> [TASK DIRECTIONS]: A word-for-word copy of the listing is needed. Retype it in full.

[Opening SUPPLIED ENTRIES section]

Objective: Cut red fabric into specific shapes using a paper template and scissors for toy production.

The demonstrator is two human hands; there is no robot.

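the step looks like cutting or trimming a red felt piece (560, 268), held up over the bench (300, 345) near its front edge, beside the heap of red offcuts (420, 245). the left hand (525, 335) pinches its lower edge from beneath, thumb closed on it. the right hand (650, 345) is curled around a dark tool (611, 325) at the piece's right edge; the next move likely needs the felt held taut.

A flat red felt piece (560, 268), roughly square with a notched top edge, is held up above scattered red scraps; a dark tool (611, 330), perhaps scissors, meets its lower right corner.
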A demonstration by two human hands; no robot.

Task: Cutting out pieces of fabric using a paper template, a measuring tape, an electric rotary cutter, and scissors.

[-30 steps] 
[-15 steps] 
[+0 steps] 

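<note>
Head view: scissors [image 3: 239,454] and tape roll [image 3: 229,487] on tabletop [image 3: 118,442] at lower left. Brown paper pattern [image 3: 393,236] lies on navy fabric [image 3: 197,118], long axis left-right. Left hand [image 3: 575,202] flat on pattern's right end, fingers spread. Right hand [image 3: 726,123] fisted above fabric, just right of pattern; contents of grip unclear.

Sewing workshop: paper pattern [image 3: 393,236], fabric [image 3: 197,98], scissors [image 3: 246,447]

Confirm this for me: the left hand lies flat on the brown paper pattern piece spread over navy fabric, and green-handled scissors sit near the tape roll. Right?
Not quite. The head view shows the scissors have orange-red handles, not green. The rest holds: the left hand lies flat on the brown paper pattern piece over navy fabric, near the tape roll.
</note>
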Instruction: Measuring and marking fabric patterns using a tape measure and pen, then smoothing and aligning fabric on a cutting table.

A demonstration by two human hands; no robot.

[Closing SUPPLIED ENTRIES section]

> [SOLUTION FOR THIS EXERCISE]:
Objective: Cut red fabric into specific shapes using a paper template and scissors for toy production.

The demonstrator is two human hands; there is no robot.

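the step looks like cutting or trimming a red felt piece (560, 268), held up over the bench (300, 345) near its front edge, beside the heap of red offcuts (420, 245). the left hand (525, 335) pinches its lower edge from beneath, thumb closed on it. the right hand (650, 345) is curled around a dark tool (611, 325) at the piece's right edge; the next move likely needs the felt held taut.

A flat red felt piece (560, 268), roughly square with a notched top edge, is held up above scattered red scraps; a dark tool (611, 330), perhaps scissors, meets its lower right corner.
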A demonstration by two human hands; no robot.

Task: Cutting out pieces of fabric using a paper template, a measuring tape, an electric rotary cutter, and scissors.

[-30 steps] 
[-15 steps] 
[+0 steps] 

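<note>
Head view: scissors [image 3: 239,454] and tape roll [image 3: 229,487] on tabletop [image 3: 118,442] at lower left. Brown paper pattern [image 3: 393,236] lies on navy fabric [image 3: 197,118], long axis left-right. Left hand [image 3: 575,202] flat on pattern's right end, fingers spread. Right hand [image 3: 726,123] fisted above fabric, just right of pattern; contents of grip unclear.

Sewing workshop: paper pattern [image 3: 393,236], fabric [image 3: 197,98], scissors [image 3: 246,447]

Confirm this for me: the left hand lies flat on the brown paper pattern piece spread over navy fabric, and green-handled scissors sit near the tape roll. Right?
Not quite. The head view shows the scissors have orange-red handles, not green. The rest holds: the left hand lies flat on the brown paper pattern piece over navy fabric, near the tape roll.
</note>
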Instruction: Measuring and marking fabric patterns using a tape measure and pen, then smoothing and aligning fabric on a cutting table.

A demonstration by two human hands; no robot.

There is no additional output for this exercise.